Cependant, cette situation a fait des victimes, comme le réseau de deuxième couche Botanic. Malgré l'absence de piratage, la concurrence, notamment hyperliquides, les a contraints à annoncer la fermeture définitive de leur réseau pour le 9 juillet.
Aux États-Unis, cinq agences gouvernementales, dont la Réserve Fédérale, veulent imposer aux émetteurs de monnaie stable de vérifier l'identité de leurs clients directs. Cette règle ne concernerait que les institutionnels. Michael Bar, un gouverneur de la Fed, souhaiterait étendre cette obligation aux échanges directs entre particuliers, mais cette idée semble peu probable. Le Clarity Act, concernant la régulation des cryptos, peine à avancer, prolongeant l'incertitude législative.

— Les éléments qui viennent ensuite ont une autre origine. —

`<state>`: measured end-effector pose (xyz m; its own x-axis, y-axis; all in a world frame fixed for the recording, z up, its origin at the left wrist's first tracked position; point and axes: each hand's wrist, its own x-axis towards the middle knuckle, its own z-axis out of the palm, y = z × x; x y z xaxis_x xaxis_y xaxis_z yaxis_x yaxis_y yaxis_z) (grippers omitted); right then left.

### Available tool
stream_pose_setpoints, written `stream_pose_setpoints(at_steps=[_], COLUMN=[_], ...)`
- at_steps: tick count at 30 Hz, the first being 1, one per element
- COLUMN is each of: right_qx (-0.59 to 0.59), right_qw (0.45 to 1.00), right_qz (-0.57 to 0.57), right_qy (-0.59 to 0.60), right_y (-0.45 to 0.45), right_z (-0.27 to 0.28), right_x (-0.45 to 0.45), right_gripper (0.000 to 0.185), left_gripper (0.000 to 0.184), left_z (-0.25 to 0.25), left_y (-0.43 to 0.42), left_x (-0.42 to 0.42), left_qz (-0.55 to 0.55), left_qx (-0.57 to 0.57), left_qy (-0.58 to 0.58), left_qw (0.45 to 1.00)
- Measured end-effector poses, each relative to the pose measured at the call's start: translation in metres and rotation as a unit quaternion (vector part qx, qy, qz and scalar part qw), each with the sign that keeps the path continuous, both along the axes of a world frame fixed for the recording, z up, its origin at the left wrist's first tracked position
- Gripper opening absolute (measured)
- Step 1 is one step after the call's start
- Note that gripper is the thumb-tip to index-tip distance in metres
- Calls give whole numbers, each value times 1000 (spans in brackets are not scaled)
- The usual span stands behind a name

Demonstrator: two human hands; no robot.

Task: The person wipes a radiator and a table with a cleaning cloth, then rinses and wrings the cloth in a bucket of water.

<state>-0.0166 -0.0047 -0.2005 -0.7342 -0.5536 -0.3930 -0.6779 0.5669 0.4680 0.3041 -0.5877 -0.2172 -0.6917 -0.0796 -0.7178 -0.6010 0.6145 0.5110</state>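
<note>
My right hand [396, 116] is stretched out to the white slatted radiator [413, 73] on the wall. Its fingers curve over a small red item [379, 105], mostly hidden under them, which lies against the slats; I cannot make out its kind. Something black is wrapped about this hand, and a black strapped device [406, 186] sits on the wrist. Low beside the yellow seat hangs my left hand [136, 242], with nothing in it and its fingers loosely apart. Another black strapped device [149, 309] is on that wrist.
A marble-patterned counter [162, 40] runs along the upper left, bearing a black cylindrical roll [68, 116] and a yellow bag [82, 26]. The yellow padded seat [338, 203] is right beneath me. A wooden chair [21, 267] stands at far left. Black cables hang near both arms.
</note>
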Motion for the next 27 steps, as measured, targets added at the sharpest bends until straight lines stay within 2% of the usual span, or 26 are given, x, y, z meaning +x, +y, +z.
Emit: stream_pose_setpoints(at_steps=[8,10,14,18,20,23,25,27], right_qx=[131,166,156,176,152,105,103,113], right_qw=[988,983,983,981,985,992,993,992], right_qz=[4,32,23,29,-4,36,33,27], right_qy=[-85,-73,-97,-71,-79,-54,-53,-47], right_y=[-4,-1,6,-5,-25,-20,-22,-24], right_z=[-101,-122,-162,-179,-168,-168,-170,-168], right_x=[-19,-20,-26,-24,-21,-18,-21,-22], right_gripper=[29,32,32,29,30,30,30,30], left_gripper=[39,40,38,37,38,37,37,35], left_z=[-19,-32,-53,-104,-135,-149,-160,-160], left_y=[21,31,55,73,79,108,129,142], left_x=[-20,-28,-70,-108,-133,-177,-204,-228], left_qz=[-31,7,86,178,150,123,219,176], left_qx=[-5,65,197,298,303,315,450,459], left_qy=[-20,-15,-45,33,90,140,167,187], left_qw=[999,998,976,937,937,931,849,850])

En Europe, à partir du 1er juillet, les plateformes d'échange crypto sans licence MiCA devront fermer leurs portes aux clients européens. Moins de 300 plateformes sur plusieurs milliers ont obtenu cette autorisation. Le PDG d'OKX a critiqué la complexité des règles MiCA, qui créent un labyrinthe pour les plateformes, favorisant celles qui ignorent les lois et pénalisant les petites plateformes locales. OKX Europe et Bit Panda sont déjà conformes à la loi MiCA.
Passons aux affaires criminelles. Le procès du soldat américain ayant parié sur Polymarket aura lieu le 7 décembre. En Corée du Sud, le PDG de Bithumb est accusé de corruption pour avoir échangé une assistance législative contre des postes pour le fils d'un député. Il risque 5 ans de prison. Un réseau de blanchiment d'argent de 11 millions de dollars a été démantelé, avec l'arrestation de 56 personnes. L'argent sale, issu de phishing et d'arnaques, transitait par la Corée via la blockchain et l'USDT.
En France, les kidnappings et agressions de détenteurs de crypto continuent. À Nancy, un suspect a été arrêté après l'agression d'un couple par de faux policiers, suite à la fuite de données de Waltio. À Marseille, quatre hommes ont été arrêtés pour avoir séquestré deux femmes dont un proche possédait des cryptos. Ces exécutants sont souvent recrutés sur Telegram.
Plus surprenant, un laboratoire de méthamphétamine a été découvert près d'Albi, avec 28 kg de poudre, du matériel de fabrication, des téléphones spécialisés, 40 000 € en liquide et de la crypto. Une autre saisie à proximité a révélé 22 kg de cannabis et de la cocaïne.
Enfin, un policier de 36 ans à Courbie a été arrêté pour avoir vendu des accès aux fichiers de police à un réseau de blanchiment d'argent ayant manipulé plus de 300 millions d'euros. Le gain dérisoire de 7 000 € pour 150 € par fiche, et son excuse "Je faisais ça de bon cœur", sont consternants.